Once you've enabled a bundle, there are usually two more steps: configure it, then use it. And of course, this has its own documentation that'll explain all of this. But guys, we're already getting really good at Symfony. I bet we can figure out how to use it entirely on our own.

1) Configure the Bundle

First, we need to configure the bundle. To see what keys it has, find the terminal and run:

./bin/console config:dump-reference

The list has a new entry: doctrine_cache. Re-run the command with this:

./bin/console config:dump-reference doctrine_cache

Nice! There's our huge configuration example! Ok, ok: I don't expect you to just look at this and instantly know how to use the bundle. You really should read its documentation. But before long, you really will be able to configure new bundles really quickly - and maybe without needing their docs.

Configuring a Cache Service

Now, remember the goal: to get a cache service we can use to avoid processing markdown on each request. When we added KnpMarkdownBundle, we magically had a new service. But with this bundle, we need to configure each service we want.

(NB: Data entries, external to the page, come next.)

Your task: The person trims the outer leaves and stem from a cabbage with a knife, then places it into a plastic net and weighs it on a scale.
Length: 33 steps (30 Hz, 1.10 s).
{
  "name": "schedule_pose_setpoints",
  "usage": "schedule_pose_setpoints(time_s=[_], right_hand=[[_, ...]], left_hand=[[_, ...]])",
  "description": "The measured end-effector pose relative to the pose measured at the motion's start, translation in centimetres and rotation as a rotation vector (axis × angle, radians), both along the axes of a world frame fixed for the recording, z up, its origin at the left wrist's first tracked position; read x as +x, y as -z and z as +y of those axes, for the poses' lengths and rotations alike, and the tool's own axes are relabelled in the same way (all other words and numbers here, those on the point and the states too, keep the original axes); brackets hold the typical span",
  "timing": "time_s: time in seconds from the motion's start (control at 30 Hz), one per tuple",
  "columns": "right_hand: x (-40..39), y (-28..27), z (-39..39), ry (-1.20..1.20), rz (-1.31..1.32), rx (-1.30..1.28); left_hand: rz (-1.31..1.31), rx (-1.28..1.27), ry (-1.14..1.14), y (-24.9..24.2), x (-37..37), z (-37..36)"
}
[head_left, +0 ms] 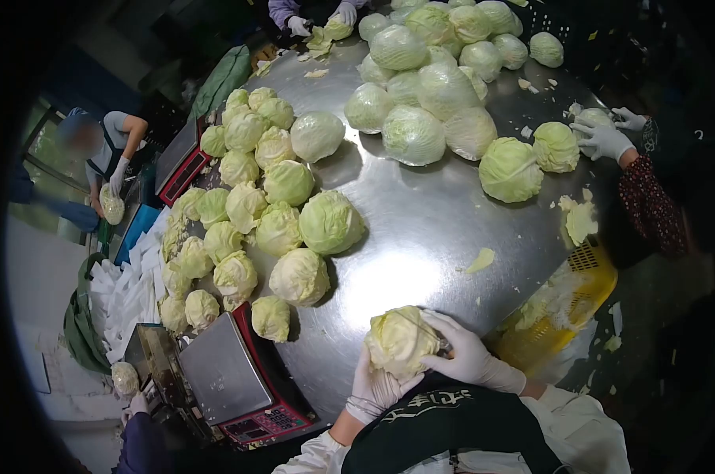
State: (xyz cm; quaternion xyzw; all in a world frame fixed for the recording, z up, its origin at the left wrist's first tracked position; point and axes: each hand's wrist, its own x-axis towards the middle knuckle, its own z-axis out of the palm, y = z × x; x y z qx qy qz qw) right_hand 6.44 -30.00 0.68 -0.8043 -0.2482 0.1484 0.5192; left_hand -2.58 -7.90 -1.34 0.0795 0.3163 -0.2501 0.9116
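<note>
A pale green cabbage (402, 341) is held between my two white-gloved hands, close to my body at the near edge of the metal table (428, 261). My left hand (373, 389) supports it from the lower left, fingers against its side. On its right side is my right hand (466, 351), curled round a small dark object that I cannot make out clearly, with fingers near the cabbage. Unwrapped cabbages (278, 229) are heaped to the left. Farther back lies a pile of wrapped cabbages (428, 95).
A red scale (227, 379) stands at the near left, another (183, 162) behind it. A yellow crate (590, 292) with leaf scraps is at the right. Co-workers' gloved hands (606, 138) are at the right, far edge and left. Loose leaves (481, 261) lie on the metal.
</note>
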Motion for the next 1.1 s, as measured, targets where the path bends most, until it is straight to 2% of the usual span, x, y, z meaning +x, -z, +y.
schedule_pose_setpoints(time_s=[0.03,0.1,0.13,0.17,0.2,0.23,0.3,0.4,0.6,0.73,0.97,1.03,1.1], right_hand=[[-0.2,0.1,0.5,-0.005,0.021,-0.044],[0.9,0.6,0.3,-0.01,0.0,-0.021],[1.5,0.9,0.1,-0.021,-0.017,-0.001],[2.0,1.4,0.0,-0.016,-0.018,-0.003],[2.4,1.9,-0.1,0.001,0.086,0.056],[2.8,1.7,-0.2,0.02,0.19,0.115],[3.9,0.6,-0.6,0.054,0.27,0.071],[4.7,-0.4,-1.5,0.066,0.037,-0.129],[3.2,-0.4,-3.3,0.07,0.053,-0.285],[3.1,0.4,-2.6,0.12,-0.139,-0.316],[6.6,1.0,-1.9,0.153,-0.133,-0.324],[10.2,4.6,-3.1,0.315,-0.041,-0.402],[10.7,6.1,-4.0,0.33,0.003,-0.366]], left_hand=[[0.04,0.186,0.136,0.5,0.0,0.2],[-0.001,0.147,0.154,1.1,-0.1,0.6],[-0.157,0.748,0.095,2.6,-0.3,0.6],[-0.32,1.346,0.024,1.1,0.8,-0.3],[-0.317,1.336,0.016,-1.0,1.2,-0.8],[-0.322,1.33,0.024,-0.7,1.9,-1.1],[-0.829,1.85,0.168,0.7,3.0,-2.0],[-0.8,1.84,0.143,1.3,5.9,-3.3],[-0.821,1.842,0.195,1.0,7.9,-4.6],[-0.815,1.834,0.196,1.6,8.1,-4.1],[-0.723,1.787,0.12,1.4,7.8,-5.5],[-1.133,2.222,0.352,-1.1,6.7,-6.9],[-1.183,2.188,0.36,0.7,6.1,-5.5]])
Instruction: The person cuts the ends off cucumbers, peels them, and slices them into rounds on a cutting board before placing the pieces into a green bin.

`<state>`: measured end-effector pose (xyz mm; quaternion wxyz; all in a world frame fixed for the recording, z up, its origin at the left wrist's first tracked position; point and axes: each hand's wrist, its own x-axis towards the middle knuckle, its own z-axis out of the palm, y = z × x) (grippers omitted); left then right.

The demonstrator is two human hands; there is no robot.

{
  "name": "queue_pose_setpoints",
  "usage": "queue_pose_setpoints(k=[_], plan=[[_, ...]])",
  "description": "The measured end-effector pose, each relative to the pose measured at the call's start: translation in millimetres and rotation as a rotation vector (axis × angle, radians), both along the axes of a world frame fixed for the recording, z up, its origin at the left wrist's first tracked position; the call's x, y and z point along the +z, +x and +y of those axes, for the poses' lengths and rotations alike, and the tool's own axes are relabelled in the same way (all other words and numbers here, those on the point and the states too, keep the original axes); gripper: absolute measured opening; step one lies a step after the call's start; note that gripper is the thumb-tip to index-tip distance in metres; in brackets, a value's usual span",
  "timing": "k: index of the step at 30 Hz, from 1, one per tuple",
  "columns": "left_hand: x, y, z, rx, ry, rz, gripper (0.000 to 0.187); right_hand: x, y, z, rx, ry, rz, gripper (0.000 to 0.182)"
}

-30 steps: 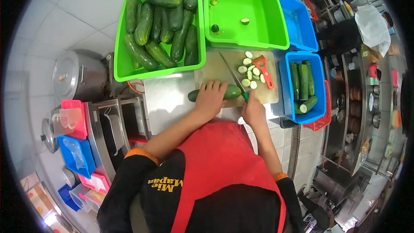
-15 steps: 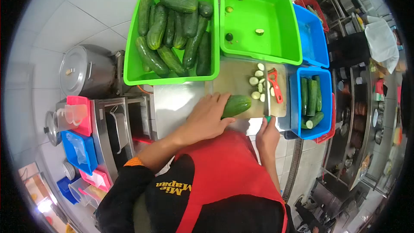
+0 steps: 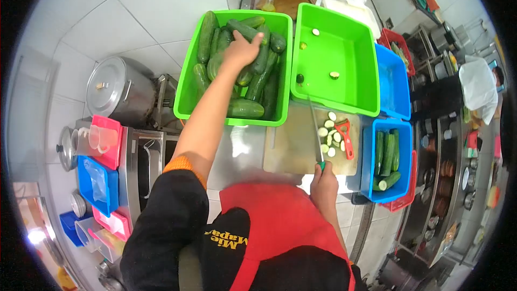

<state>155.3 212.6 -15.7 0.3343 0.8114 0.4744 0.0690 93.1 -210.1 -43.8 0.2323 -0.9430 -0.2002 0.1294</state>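
My left hand is among the whole cucumbers in the left green tub, fingers spread over them. My right hand grips the green handle of a knife, whose blade points away over the cutting board. To the right of the blade lie several cut cucumber ends and a red peeler. The right green tub holds several small cut ends. Several cucumbers lie in the near blue tub.
Behind it stands another blue tub. A large lidded pot is at the left, near a red tray and a blue tray. Shelves with dishes line the right. A spray bottle stands at the back.
My left hand has left the cucumber on the board and reached up into the left green tub. A cucumber now lies across the tub's near side. The knife is tilted further left.
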Motion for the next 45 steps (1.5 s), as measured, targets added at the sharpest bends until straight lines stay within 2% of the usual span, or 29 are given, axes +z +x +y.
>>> queue_pose_setpoints(k=[1,5,7,8,11,12,14,16,17,20,22,23,25,26,28,31,34,45], plan=[[-9.9,14.8,4.4,0.081,0.003,-0.006,0.116,-4.6,0.6,0.8,0.037,0.021,-0.004,0.018],[-11.0,34.3,7.9,0.26,-0.08,-0.225,0.104,-13.9,5.6,1.3,0.084,0.071,-0.01,0.019],[-19.2,26.8,16.6,0.308,-0.336,-0.595,0.079,-14.8,5.4,-9.2,0.081,0.06,-0.006,0.019],[-21.4,10.6,27.1,0.162,-0.693,-0.763,0.057,-17.4,4.5,-14.8,0.038,0.071,0.001,0.019],[25.2,-52.0,-31.9,0.0,-0.885,-1.113,0.042,-28.6,0.8,-27.5,-0.039,0.094,0.057,0.02],[37.9,-69.2,-49.5,-0.005,-0.893,-1.091,0.042,-32.4,-1.4,-35.3,-0.05,0.092,0.09,0.02],[52.3,-96.8,-79.2,-0.177,-1.04,-1.111,0.042,-35.4,-7.1,-43.6,-0.049,0.113,0.086,0.021],[48.1,-117.5,-98.5,-0.286,-1.043,-0.834,0.053,-33.1,-4.8,-46.2,0.058,0.016,0.108,0.023],[47.7,-121.4,-122.4,-0.365,-0.953,-0.796,0.054,-32.6,-4.3,-44.9,0.057,-0.075,0.139,0.025],[42.2,-136.3,-183.8,-0.562,-0.729,-0.388,0.051,-34.3,-4.7,-41.0,0.017,-0.118,0.122,0.026],[16.9,-144.3,-219.1,-0.702,-0.356,-0.235,0.053,-37.3,0.9,-38.4,-0.005,-0.138,0.127,0.026],[-3.8,-146.3,-230.2,-0.712,-0.372,-0.233,0.053,-37.9,2.6,-38.0,-0.009,-0.143,0.127,0.025],[-45.9,-148.5,-246.7,-0.71,-0.009,-0.12,0.056,-33.3,4.1,-34.2,-0.003,-0.139,0.104,0.024],[-55.1,-147.2,-251.7,-0.717,-0.015,-0.116,0.056,-30.0,2.6,-31.9,0.017,-0.126,0.078,0.024],[-68.1,-140.1,-256.1,-0.713,0.215,0.114,0.061,-29.7,-3.7,-27.9,0.03,-0.147,0.076,0.023],[-64.0,-130.0,-265.3,-0.742,0.32,-0.006,0.062,-35.1,-9.8,-27.4,0.053,-0.167,0.074,0.022],[-83.7,-118.3,-269.8,-0.802,0.305,0.033,0.059,-22.7,-4.5,-24.4,0.083,-0.186,0.118,0.022],[-77.2,-113.7,-268.1,-0.779,0.278,0.054,0.056,19.7,-15.4,-41.0,0.106,-0.329,0.144,0.025]])
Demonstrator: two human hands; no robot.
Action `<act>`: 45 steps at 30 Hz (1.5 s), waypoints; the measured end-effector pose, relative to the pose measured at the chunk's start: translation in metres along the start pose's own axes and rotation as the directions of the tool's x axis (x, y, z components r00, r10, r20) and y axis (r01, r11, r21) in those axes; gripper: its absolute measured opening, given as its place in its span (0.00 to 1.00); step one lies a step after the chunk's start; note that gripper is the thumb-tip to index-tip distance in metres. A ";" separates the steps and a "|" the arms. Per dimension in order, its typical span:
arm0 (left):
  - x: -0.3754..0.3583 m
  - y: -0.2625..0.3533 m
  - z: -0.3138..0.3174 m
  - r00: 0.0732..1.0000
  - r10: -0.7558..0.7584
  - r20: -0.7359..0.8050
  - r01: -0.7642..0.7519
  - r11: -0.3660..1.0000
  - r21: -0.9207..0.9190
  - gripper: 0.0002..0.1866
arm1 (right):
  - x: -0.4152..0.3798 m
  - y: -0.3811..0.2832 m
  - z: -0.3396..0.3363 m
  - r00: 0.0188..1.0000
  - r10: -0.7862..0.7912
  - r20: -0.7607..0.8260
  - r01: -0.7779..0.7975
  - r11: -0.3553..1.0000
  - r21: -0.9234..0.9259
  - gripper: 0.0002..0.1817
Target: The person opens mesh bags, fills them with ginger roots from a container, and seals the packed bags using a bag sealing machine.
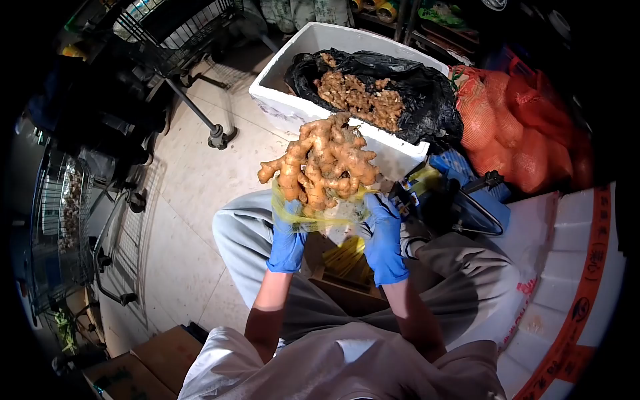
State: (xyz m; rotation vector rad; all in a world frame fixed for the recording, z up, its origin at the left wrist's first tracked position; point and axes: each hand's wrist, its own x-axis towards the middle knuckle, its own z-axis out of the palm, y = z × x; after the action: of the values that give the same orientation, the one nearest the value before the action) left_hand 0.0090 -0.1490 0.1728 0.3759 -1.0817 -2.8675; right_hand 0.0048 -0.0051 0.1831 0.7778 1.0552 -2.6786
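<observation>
A large knobbly piece of ginger (323, 160) is held up in front of me, its lower part inside a yellow mesh net (320, 217). My left hand (287, 233), in a blue glove, grips the net's left side just below the ginger. On the other side, my right hand (385, 240), also gloved in blue, is closed on the net's right edge. The net stretches between both hands. Below them, a cardboard box (340, 287) between my legs contains yellow netting (347, 257). Some of my fingers are hidden behind the net.
Ahead stands a white foam box (273, 83) lined with a black plastic bag (427, 93), holding more ginger (360, 97). Red mesh sacks (500, 127) lie to its right. A blue device (467, 193) sits near my right knee. Carts (180, 40) and a wire basket (63, 207) stand left.
</observation>
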 end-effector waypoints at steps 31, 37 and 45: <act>0.004 0.050 0.043 0.548 -0.544 0.636 0.186 0.820 0.541 0.26 | 0.019 -0.087 0.013 0.469 0.237 0.851 0.672 0.530 -0.518 0.19; 0.008 0.060 0.052 0.439 -0.661 0.609 0.182 0.729 0.660 0.32 | 0.024 -0.071 0.061 0.482 0.690 0.540 -0.051 0.637 -0.769 0.15; 0.009 0.057 0.053 0.470 -0.401 0.786 -0.180 0.829 0.530 0.23 | 0.033 -0.070 0.045 0.470 0.407 0.783 0.590 0.515 -0.622 0.08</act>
State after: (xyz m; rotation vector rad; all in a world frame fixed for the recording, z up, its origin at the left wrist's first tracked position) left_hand -0.0145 -0.1592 0.2471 -1.2999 -2.0906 -2.7047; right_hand -0.0648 0.0180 0.2346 -0.8890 1.7527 -1.5803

Open up config.yml and add doctrine_cache. Below that, add a providers key:

77 lines | app/config/config.yml
// ... lines 1 - 72
doctrine_cache:
providers:
// ... lines 75 - 77

Next, the config dump has a name key. This Prototype comment above that is a confusing term that means that we can call this name anything we want. Let's make it my_markdown_cache:

77 lines | app/config/config.yml
// ... lines 1 - 72
doctrine_cache:
providers:
my_markdown_cache:
// ... lines 76 - 77

You'll see how that's important in a second.

Finally, tell Doctrine what type of cache this is by setting type to file_system:

77 lines | app/config/config.yml
// ... lines 1 - 72
doctrine_cache:
providers:
my_markdown_cache:
type: file_system

This is just one of the built-in types this bundle offers: its docs would tell you the others.

And that's it! In the terminal run ./bin/console debug:container and search for markdown_cache:

./bin/console debug:container markdown_cache

Et voila! We have a new service called doctrine_cache.providers.my_markdown_cache. That's the whole point of this bundle: we describe a cache system we want, and it configures a service for that. Now we're dangerous.